Миретта на самом деле не была красавицей. Она походила на живое упражнение по коллекционированию ходячих выражений из журналов мод. Она была пикантной, со смазливым личиком и пышненькой стандартной фигурой, которую так и хотелось погладить. Она носила широкополые шляпы и вызывающе прозрачные платья, рекламировавшиеся в журналах «Фемина» и «Иллюстрасьон». А кроме того, говорила много глупостей, то весело, то с грустным видом, усиливавшим симпатию к ней у друзей Пьера. Она перемежала свои высказывания грудным смехом, который вместе с ее скандинавским акцентом способствовал удивительно быстрому превращению неприметной незнакомки в любимицу парижан. Ее видели повсюду. Ее положение было не вполне ясным. Была ли она действительно любовницей Пьера?
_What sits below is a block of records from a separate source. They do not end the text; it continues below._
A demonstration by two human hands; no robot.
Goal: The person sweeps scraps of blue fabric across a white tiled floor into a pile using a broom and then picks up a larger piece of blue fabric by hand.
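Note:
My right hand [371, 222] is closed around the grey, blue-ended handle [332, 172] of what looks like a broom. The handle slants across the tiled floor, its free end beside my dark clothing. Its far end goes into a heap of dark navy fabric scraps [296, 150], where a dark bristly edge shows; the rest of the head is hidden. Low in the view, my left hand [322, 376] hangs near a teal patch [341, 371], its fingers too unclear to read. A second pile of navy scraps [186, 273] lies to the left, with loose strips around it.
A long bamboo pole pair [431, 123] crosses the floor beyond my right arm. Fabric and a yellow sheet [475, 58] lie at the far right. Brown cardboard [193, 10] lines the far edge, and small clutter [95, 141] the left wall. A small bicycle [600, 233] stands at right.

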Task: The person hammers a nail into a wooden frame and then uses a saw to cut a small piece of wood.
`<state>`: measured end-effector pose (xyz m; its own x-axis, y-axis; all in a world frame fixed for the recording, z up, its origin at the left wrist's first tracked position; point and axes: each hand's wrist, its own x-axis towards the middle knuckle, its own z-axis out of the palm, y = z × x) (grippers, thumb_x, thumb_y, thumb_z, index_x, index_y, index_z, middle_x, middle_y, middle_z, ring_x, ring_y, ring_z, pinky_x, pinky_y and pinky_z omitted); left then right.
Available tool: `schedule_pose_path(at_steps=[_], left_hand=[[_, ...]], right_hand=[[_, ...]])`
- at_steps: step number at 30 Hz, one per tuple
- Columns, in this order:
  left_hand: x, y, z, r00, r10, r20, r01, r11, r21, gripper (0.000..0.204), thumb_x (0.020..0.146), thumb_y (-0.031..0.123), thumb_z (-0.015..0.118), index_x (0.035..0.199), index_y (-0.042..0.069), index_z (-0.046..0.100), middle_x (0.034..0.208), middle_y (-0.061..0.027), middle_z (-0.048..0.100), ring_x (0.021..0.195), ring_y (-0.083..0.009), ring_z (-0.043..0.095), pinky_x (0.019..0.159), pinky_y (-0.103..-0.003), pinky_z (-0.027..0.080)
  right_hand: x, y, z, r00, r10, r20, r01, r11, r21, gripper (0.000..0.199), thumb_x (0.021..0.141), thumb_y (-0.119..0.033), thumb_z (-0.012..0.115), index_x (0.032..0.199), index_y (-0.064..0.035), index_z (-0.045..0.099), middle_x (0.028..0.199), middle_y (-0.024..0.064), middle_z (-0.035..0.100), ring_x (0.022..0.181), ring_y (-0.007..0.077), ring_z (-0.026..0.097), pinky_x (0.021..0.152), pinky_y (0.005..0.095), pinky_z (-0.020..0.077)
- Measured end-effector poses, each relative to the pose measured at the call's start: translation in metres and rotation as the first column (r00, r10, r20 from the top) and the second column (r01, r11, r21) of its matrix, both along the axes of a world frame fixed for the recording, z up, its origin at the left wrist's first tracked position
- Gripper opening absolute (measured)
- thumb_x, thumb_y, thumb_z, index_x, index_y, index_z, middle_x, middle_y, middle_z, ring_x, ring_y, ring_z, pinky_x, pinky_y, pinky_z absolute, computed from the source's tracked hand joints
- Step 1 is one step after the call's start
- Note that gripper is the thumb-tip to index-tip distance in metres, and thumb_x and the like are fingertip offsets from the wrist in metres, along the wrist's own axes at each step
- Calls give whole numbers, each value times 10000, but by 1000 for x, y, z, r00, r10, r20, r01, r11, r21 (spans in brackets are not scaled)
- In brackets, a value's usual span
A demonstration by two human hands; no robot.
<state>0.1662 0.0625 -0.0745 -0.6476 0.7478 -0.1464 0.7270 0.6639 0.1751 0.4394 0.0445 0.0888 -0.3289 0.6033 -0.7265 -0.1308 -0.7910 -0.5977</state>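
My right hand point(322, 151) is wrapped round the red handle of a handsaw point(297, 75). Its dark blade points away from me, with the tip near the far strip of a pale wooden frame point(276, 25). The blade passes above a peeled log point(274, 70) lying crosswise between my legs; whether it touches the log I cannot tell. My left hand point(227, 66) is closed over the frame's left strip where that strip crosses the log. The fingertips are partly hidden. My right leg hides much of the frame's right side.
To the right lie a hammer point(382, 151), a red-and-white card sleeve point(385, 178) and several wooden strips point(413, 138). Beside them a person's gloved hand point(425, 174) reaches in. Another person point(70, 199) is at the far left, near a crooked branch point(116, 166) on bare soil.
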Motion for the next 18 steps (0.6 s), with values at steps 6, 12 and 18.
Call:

Многие богатые элегантные молодые люди, отказавшиеся от мысли продолжать не желающее им покоряться образование, случалось, задавали себе этот вопрос, особенно после посещения «Максима» или ресторанов в Булонском лесу, где она, войдя в раж, била посуду. Иногда она обнаруживала интерес к охоте, а летом уходила в море на больших белых парусниках с какими-нибудь итальянскими промышленниками и американскими журналистками. По весне она часто участвовала в презентации автомобилей в Булонском лесу возле замка Багатель или в саду «Пре Катлан» с борзой на поводке или с маленьким леопардом и в манто из точно такой же леопардовой шкуры.